About Dictyoceratid Sponges (Order Dictyoceratida): Skeleton

Dictyoceratid sponges do not have the usual mineral spicules (rod-like structures that make up many sponge skeletons). Instead they are made entirely of elastic spongin (protein) fibers organized into networks. This makes their bodies tough and flexible. They are easy to squish, but hard to tear. The surface of their body is typically raised up in little cone-shaped points, making it look like they have goosebumps. The bumps are actually projections from the underlying skeletal fibers, and in some species the bumps are expanded into an armor-like covering. Dictyoceratids have the habit of incorporating debris (such as sand grains or spicules shed by other sponges) into their skeletons, making them harder.

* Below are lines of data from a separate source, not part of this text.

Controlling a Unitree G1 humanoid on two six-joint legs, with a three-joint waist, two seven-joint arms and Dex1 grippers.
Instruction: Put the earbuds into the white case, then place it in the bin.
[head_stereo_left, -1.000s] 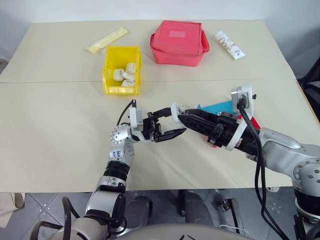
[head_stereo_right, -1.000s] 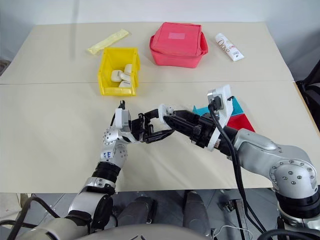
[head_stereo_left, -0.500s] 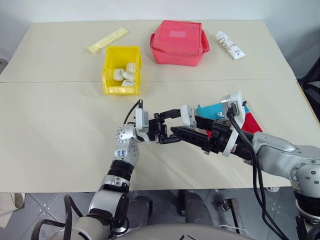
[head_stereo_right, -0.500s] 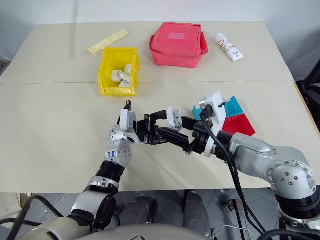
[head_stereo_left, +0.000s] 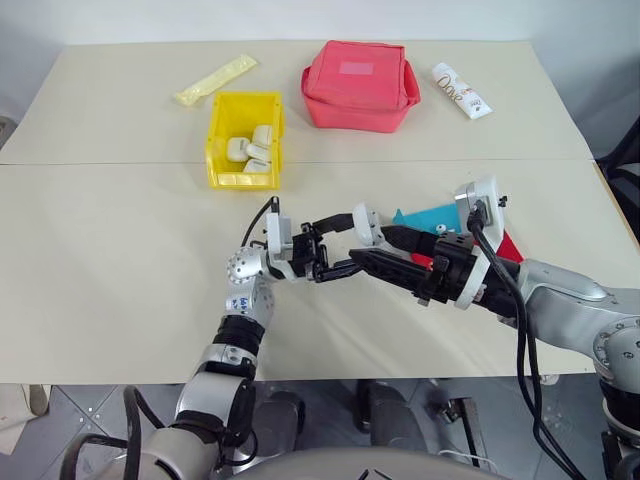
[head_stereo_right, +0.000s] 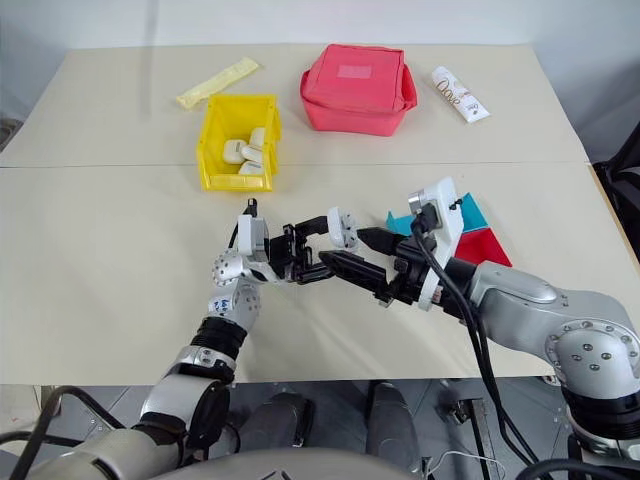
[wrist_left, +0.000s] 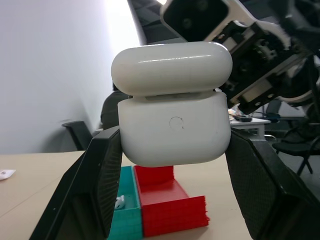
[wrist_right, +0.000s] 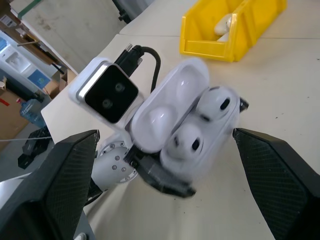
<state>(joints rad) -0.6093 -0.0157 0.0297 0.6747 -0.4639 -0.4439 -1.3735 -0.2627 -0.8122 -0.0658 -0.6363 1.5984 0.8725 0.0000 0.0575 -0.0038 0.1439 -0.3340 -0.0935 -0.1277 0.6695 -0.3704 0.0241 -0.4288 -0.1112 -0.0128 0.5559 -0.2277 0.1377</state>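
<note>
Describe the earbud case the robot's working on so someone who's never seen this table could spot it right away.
Start at the beige table and find the two arms meeting near its middle. The white case is pinched in the left tool, lifted off the surface. Unlike the closed white cases lying in the yellow bin, its lid is flipped open with the earbuds showing inside.

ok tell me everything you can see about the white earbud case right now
The white case is small, glossy, rounded plastic with a hinged flip lid. In the right wrist view the lid stands open and both earbuds sit in their wells. It is held above the table, pinched at its sides by the left claw, whose black fingers press its lower body. The right claw is open just beside it.
</note>
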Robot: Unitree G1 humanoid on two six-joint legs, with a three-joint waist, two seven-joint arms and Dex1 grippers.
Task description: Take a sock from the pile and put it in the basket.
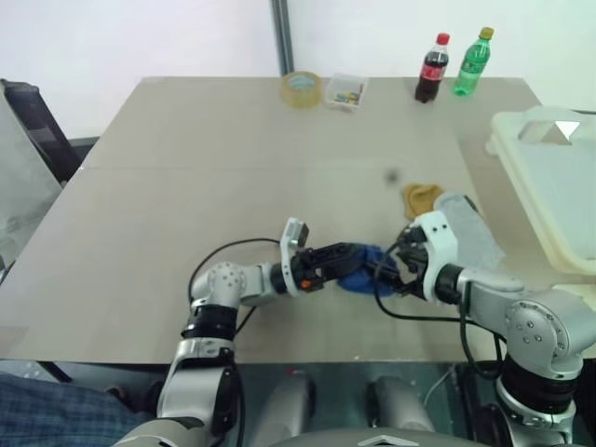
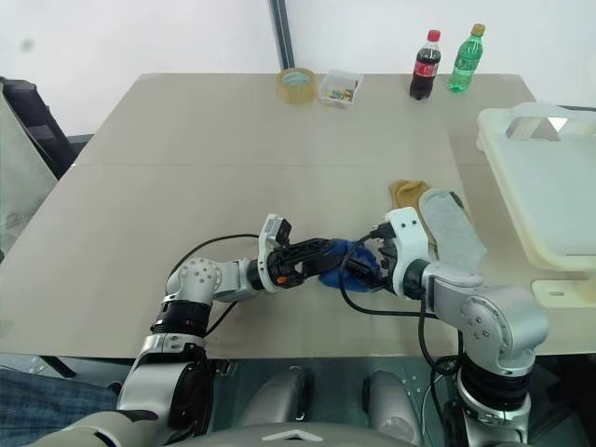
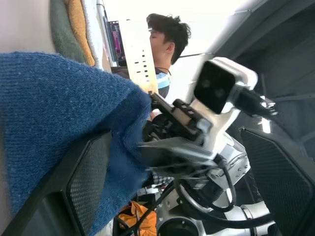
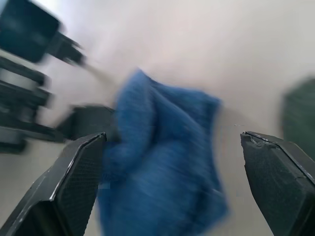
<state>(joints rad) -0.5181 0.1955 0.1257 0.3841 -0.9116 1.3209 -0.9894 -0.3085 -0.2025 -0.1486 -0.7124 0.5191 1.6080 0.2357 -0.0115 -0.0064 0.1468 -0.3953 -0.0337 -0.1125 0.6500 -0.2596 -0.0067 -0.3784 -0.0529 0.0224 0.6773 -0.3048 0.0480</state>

Colorful sponges may be advertising toxicity (Clathrina clathrus)
Courtesy of Bernard Picton, Encyclopedia of Marine Life of Britain and Ireland, CC-BY-NC-SA


About Sponges (Phylum Porifera): Defense

Because sponges cannot move quickly, they need ways to defend against predators other than fleeing. Some sponges have sharp skeleton parts (spicules) that protrude from their bodies and are also shed to make a spiny carpet around them. Chemical defenses are critical for sponges, too. Their bodies contain a range of chemicals that can make them bad-tasting or even poisonous to predators. Some of the chemicals are produced by microscopic organisms (such as bacteria and fungi) that colonize them. Both the sponge and the microbe get something out of such mutualism, with the sponge providing a home and nutrients for the microbe and the microbe working with the sponge to make defensive chemicals. Humans may benefit from this relationship as well, because many chemicals isolated from sponges have anti-cancer and anti-bacterial properties. Scientists are isolating specific chemicals from sponges to create life-saving drugs such as the anti-cancer Ara-C.